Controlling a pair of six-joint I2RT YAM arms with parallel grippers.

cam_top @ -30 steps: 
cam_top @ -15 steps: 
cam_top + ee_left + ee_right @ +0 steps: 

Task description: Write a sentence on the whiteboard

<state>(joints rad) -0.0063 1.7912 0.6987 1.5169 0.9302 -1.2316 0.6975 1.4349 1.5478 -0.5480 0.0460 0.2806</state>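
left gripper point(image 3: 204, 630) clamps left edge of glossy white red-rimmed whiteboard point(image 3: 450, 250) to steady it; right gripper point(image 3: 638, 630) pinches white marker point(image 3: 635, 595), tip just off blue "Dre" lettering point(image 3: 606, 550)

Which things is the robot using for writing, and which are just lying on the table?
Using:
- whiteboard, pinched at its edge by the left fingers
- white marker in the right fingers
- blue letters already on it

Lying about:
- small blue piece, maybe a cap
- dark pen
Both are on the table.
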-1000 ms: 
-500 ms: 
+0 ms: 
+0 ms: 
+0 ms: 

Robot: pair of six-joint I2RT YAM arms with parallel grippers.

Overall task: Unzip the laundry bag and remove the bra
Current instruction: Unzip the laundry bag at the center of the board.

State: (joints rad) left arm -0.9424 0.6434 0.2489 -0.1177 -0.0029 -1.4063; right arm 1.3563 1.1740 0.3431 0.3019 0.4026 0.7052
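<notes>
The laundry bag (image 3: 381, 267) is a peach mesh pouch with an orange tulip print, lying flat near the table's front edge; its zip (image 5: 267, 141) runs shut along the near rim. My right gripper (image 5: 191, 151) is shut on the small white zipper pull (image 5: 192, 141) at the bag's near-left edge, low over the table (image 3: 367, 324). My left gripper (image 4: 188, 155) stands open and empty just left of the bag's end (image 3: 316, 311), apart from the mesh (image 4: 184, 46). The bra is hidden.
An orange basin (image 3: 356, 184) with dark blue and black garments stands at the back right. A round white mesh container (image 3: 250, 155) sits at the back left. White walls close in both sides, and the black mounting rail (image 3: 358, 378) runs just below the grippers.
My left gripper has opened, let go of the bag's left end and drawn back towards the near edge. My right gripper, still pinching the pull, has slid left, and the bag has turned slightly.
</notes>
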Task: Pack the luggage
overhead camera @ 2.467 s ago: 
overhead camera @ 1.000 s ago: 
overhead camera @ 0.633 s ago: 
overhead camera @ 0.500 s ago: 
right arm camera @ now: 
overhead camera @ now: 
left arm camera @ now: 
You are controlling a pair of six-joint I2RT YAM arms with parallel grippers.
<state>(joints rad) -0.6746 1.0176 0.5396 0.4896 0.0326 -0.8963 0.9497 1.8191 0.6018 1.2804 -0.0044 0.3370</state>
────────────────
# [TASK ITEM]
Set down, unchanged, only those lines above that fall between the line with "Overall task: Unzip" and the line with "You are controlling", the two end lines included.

# [ANSWER FOR THIS EXERCISE]
Overall task: Unzip the laundry bag and remove the bra
Current instruction: Unzip the laundry bag at the center of the board.

State: (joints rad) left arm -0.9424 0.6434 0.2489 -0.1177 -0.0029 -1.4063; right arm 1.3563 1.1740 0.3431 0.3019 0.4026 0.7052
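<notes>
The laundry bag (image 3: 381, 267) is a peach mesh pouch with an orange tulip print, lying flat near the table's front edge; its zip (image 5: 267, 141) runs shut along the near rim. My right gripper (image 5: 191, 151) is shut on the small white zipper pull (image 5: 192, 141) at the bag's near-left edge, low over the table (image 3: 367, 324). My left gripper (image 4: 188, 155) stands open and empty just left of the bag's end (image 3: 316, 311), apart from the mesh (image 4: 184, 46). The bra is hidden.
An orange basin (image 3: 356, 184) with dark blue and black garments stands at the back right. A round white mesh container (image 3: 250, 155) sits at the back left. White walls close in both sides, and the black mounting rail (image 3: 358, 378) runs just below the grippers.
My left gripper has opened, let go of the bag's left end and drawn back towards the near edge. My right gripper, still pinching the pull, has slid left, and the bag has turned slightly.
</notes>
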Task: Pack the luggage
overhead camera @ 2.467 s ago: 
overhead camera @ 1.000 s ago: 
overhead camera @ 0.633 s ago: 
overhead camera @ 0.500 s ago: 
right arm camera @ now: 
overhead camera @ now: 
left arm camera @ now: 
You are controlling a pair of six-joint I2RT YAM arms with parallel grippers.

No further work remains in this exercise.